The sensor is integrated with a tiny rechargeable battery. This Bluetooth-enabled device can talk to a smartphone and send the readings through an Android app. The new sensor improves concepts in skin-like “epidermal electronics,” which the Rogers Research Group has been studying for almost 10 years

It utilizes a thermal transport measurement, meaning that the sensor actually employs very small amounts of thermal power to slightly increase the skin’s temperature.

The sensor will be able to measure a characteristic heat signature if the shunt is functioning and the surplus cerebral spinal fluid is draining correctly. In a similar way, if the fluid does not flow because of the malfunctioning of the shunt, the sensor will rapidly indicate that via heat flow measurements.

After testing the device in the laboratory, the researchers eventually headed to the clinic to carry out a pilot study on five hydrocephalus patients at Northwestern Memorial Hospital.

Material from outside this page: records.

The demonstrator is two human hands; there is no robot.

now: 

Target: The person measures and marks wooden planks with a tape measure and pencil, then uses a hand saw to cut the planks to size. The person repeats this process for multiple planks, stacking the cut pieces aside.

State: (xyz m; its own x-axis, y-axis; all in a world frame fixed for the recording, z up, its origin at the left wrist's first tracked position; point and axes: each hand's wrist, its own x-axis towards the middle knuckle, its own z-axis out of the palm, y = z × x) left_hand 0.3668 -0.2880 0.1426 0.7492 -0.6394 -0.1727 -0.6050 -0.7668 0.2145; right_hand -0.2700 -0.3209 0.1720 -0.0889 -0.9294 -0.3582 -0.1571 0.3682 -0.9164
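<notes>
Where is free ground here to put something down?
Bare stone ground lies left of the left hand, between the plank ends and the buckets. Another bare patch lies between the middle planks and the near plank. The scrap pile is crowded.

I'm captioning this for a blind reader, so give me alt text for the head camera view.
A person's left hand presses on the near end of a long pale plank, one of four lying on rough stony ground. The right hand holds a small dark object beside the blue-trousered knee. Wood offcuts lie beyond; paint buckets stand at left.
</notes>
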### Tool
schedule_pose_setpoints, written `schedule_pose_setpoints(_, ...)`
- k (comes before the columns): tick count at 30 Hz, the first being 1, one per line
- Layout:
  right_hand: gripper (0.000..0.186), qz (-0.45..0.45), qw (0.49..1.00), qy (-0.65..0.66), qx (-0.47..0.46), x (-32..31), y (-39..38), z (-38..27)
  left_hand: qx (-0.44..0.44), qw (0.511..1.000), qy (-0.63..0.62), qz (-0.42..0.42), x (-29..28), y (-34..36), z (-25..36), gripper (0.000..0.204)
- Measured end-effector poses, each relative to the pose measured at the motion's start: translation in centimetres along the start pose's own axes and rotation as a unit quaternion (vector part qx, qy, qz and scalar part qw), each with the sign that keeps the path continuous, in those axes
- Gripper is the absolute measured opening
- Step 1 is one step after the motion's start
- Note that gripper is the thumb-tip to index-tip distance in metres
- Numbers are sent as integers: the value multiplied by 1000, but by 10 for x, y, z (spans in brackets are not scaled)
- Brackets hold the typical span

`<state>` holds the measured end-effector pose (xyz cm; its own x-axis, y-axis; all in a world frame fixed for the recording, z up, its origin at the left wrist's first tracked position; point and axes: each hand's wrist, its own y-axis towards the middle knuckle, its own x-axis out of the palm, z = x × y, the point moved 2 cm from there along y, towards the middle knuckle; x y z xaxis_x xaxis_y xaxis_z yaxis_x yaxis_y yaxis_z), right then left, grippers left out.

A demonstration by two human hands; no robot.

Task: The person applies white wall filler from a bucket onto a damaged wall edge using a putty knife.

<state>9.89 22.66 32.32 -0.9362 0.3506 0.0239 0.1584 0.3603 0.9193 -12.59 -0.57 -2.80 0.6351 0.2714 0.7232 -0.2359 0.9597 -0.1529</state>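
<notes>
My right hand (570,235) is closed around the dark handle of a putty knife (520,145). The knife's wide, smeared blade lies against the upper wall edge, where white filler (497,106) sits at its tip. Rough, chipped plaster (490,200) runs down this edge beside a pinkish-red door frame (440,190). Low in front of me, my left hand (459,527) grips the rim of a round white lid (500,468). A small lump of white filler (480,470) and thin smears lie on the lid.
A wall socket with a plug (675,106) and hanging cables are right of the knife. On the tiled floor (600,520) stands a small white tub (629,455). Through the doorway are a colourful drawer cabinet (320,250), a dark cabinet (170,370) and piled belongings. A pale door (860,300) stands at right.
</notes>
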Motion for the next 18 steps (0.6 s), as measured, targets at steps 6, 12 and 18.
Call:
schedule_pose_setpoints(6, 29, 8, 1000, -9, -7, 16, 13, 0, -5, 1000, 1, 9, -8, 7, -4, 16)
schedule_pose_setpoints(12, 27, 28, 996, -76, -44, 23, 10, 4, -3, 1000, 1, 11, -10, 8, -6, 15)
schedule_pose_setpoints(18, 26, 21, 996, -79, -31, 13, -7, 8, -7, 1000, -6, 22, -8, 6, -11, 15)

They were able to identify distinct variations in cases between measurements over operating shunts and on adjoining confusing control locations without flow.

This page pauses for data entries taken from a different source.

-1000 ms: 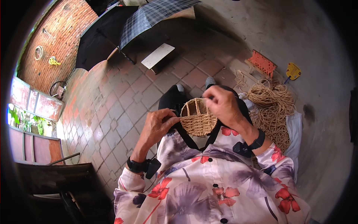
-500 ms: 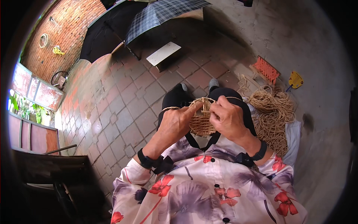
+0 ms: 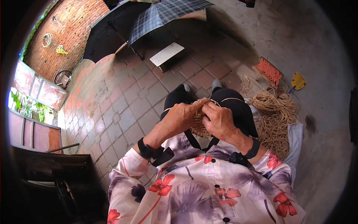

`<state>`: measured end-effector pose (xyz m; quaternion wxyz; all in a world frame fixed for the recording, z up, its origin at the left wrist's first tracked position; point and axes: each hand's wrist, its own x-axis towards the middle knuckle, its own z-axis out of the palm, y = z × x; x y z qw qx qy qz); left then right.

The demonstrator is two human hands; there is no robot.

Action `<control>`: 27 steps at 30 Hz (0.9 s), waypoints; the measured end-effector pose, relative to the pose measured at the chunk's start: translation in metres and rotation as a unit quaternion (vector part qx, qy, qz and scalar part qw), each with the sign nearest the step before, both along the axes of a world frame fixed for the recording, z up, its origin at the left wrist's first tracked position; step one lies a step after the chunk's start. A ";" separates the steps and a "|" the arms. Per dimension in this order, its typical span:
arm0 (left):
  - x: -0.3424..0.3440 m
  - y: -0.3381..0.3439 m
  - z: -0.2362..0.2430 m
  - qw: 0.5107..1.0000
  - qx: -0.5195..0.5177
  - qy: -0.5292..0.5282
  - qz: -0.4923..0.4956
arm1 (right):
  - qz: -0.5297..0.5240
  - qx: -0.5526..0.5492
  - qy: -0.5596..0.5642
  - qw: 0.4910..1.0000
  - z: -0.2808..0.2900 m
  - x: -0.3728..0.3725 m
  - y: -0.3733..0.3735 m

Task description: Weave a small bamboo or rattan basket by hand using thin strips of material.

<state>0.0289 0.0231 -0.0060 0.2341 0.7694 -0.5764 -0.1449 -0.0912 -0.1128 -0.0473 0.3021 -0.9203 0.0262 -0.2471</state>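
A small woven basket (image 3: 200, 129) of tan cord is between my hands, above my lap. My left hand (image 3: 181, 117) is closed on its left side, the thumb lying along the top rim. At the right side, the fingers of my right hand (image 3: 220, 121) are bent and pinched at the rim; what lies between the fingertips is hidden. Both hands nearly meet and cover most of the weave. A thin tan cord (image 3: 232, 99) runs over my right knee, and a piece of it also shows at the left knee.
A large heap of tan cord (image 3: 274, 123) lies by my right leg on white cloth (image 3: 295, 140). Past it are an orange plastic stool (image 3: 269, 71) and a yellow fly swatter (image 3: 298, 81). Ahead stand a low white-topped bench (image 3: 167, 54) and open umbrellas (image 3: 108, 41).
My hands have come closer together over the basket. My right hand has moved left across it, hiding the rim and open framework that showed before. The view has shifted slightly.
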 end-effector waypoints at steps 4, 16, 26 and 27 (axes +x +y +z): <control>0.006 -0.003 0.001 0.999 0.027 0.033 0.002 | -0.008 -0.006 0.015 1.000 0.000 -0.001 0.001; 0.004 0.044 0.007 0.994 -0.096 -0.018 0.044 | 0.041 0.106 -0.073 0.991 0.005 -0.020 -0.041; 0.015 0.045 0.000 0.972 -0.051 0.191 0.127 | 0.020 -0.006 0.015 1.000 0.008 -0.028 -0.018; 0.016 0.046 0.000 0.971 -0.054 0.191 0.132 | 0.031 -0.021 0.020 0.999 0.008 -0.027 -0.020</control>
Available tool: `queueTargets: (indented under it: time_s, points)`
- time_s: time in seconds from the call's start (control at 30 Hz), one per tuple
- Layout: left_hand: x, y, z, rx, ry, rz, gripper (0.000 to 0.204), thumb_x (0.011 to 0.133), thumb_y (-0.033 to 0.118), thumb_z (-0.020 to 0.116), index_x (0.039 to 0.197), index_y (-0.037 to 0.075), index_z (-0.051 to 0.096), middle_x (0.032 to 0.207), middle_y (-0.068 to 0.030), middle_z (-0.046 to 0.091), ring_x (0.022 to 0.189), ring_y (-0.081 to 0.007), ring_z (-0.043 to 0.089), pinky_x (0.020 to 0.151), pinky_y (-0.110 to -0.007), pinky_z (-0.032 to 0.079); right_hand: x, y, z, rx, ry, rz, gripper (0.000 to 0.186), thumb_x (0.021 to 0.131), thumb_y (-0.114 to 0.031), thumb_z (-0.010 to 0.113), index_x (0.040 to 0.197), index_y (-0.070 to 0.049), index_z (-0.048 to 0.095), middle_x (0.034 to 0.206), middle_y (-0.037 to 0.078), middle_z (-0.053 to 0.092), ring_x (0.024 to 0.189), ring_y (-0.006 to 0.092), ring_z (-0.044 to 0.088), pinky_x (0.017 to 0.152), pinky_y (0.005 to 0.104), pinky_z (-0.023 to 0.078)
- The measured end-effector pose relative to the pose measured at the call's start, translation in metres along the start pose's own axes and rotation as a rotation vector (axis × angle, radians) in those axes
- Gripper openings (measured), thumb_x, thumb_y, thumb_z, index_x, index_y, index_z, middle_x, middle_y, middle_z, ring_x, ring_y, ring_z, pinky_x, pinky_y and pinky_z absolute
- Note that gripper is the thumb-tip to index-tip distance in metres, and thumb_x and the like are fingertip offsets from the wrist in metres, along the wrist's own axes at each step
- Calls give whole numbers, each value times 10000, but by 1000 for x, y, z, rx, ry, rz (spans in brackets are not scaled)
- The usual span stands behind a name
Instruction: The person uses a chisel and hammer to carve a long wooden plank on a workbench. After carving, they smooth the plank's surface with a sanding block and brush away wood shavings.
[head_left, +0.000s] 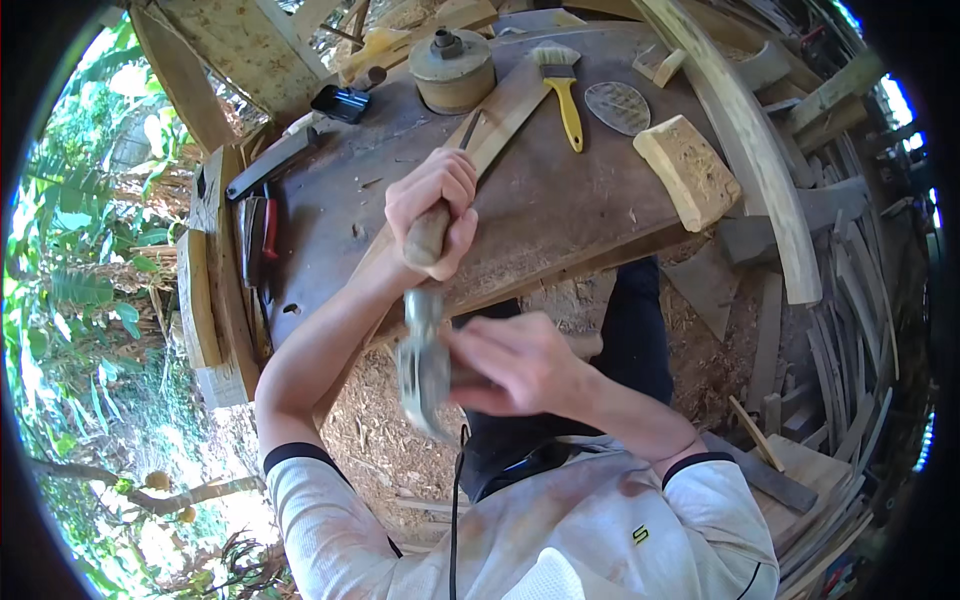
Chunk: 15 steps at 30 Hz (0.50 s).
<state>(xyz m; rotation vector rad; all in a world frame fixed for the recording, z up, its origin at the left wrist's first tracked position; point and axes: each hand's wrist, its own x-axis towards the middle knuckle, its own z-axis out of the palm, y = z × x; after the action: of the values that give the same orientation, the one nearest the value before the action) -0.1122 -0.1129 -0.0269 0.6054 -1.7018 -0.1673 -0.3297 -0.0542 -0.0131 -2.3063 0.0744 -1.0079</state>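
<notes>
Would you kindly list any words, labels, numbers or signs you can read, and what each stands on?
Shirt: one small yellow mark with dark edging, described here rather than copied.
Hammer: too blurred to tell.
Yellow-handled brush: none readable.

Watching remotely, I count two bare hands, one left hand [440,205] and one right hand [525,365], plus two short sleeves [318,510]. I make it one hammer [422,375] and one wooden-handled chisel [428,234]. I tally one worktable [555,205], one yellow-handled brush [565,98], one round canister [453,78], one small black container [341,103], one oval disc [618,108], one chunky wood block [688,172], one red-handled tool [270,225], one flat board [512,112], one long curved timber [752,150] and one dark cord [456,520]. The offcuts [840,330] overlap too much for me to number, and the wood chips [370,430] are countless.
</notes>
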Motion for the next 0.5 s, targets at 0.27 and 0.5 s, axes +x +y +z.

“This means if someone wants to check if their shunt is working, say, when they have a headache, they can quickly do what we call a ‘spot measurement,’” stated Dr Tyler Ray, co-lead author and a postdoctoral research fellow in the Rogers Research Group. “This device can also measure flow throughout the day enabling, for the first time, the possibility of continuously monitoring shunt performance. This can lead to important insights into the dynamics of cerebral spinal fluid flow previously inaccessible with current diagnostic tools and flow measurement techniques.”

In this context, a larger pediatric clinical trial will be shortly started at Ann & Robert H. Lurie Children’s Hospital of Chicago with an aim to target this extremely vulnerable group. To support this study and further improve the technology, the study authors are also examining outsourced production on the scale of several hundred sensors.

The research was supported by the Center for Bio-Integrated Electronics, with small additional funding via the Dixon Translational Grant at Feinberg.